After 12 months: She owns 0.68 shares of VOO, worth approximately $360 at current prices. The same $360 in a money market account would have earned roughly $16 in interest. Her investment participates fully in S&P 500 returns without needing $530 to start.
Example: Marcus, building a precise three-fund portfolio
Situation: Marcus had $800/month to invest and wanted to maintain exactly 65% VTI / 25% VXUS / 10% BND. Without fractional shares, the indivisible share prices made hitting these targets impossible month-to-month.
What he did: Set up three separate automatic investments at Fidelity: $520/month to VTI, $200/month to VXUS, $80/month to BND. Fractional share support means every dollar is invested in the correct fund each month.
Result: His actual allocation stays within 1-2% of his target without manual intervention. The portfolio manages itself precisely.
Example: Sofia, asked whether to buy Amazon or an index fund
Situation: Sofia had $100 to invest. A friend suggested buying Amazon stock ($200/share). Fractional shares made this possible - she could buy 0.5 shares. But she was unsure whether that made sense.
The guidance: For $100, the better choice is a fractional share of a total market index fund rather than a fractional share of a single company. Owning 0.5 shares of Amazon means 100% concentration in one company. $100 in FSKAX (Fidelity's total market fund) gives proportional exposure to 3,500+ companies, including Amazon as one of them.
The lesson: Fractional shares make individual stocks accessible, but accessibility does not make concentration in individual stocks the right strategy for most investors.

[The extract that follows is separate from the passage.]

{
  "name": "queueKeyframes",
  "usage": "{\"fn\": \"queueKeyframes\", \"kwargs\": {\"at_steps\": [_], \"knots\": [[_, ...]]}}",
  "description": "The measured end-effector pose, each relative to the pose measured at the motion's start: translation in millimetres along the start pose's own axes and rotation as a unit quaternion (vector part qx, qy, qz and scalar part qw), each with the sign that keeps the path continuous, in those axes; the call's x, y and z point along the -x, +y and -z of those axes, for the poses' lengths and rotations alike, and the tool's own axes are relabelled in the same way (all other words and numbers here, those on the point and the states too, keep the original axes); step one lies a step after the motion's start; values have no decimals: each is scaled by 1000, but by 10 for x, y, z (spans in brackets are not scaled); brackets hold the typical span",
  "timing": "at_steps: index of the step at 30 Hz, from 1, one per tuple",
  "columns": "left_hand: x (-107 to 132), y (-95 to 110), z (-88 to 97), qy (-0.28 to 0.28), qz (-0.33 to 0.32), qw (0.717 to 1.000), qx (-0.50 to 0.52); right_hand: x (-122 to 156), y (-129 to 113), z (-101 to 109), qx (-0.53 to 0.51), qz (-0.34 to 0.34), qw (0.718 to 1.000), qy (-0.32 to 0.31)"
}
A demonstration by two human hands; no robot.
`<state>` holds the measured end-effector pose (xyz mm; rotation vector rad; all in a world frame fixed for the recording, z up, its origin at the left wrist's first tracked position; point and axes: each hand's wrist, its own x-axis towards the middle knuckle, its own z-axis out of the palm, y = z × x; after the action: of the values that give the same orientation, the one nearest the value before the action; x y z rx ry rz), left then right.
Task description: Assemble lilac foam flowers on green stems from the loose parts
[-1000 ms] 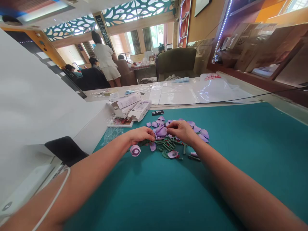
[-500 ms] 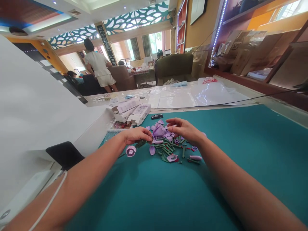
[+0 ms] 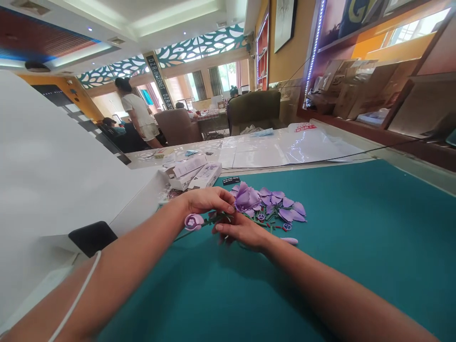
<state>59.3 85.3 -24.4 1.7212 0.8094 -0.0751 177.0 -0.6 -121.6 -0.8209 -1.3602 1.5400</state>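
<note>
Daylight is streaming through curtained windows (image 3: pixel 227 77) at the far end, and an olive armchair (image 3: pixel 253 111) is standing near an orange wall (image 3: pixel 285 42) lined with shelves (image 3: pixel 359 90).

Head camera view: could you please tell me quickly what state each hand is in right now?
Left hand: closed, holding a green flower stem.
Right hand: curled beneath it, grip cannot be told.
</note>
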Motion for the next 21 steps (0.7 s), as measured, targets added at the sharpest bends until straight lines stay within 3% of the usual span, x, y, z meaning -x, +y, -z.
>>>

Fractional shares removed one of the last barriers to getting started with investing. There is no longer a meaningful minimum to begin - $10, $25, $50 all work. The remaining barriers are behavioral and structural: building the habit, choosing the right account type, and staying invested through volatility. Those are not solved by fractional shares, but the entry point to start addressing them has never been lower.

For where fractional shares fit in a complete beginner strategy, see How to Invest $500, $1,000, $5,000 and $10,000 Differently.

This post is for informational purposes only and does not constitute financial advice. Fractional share availability, minimums, and mechanics vary by brokerage and are subject to change. All investment carries risk, including possible loss of principal.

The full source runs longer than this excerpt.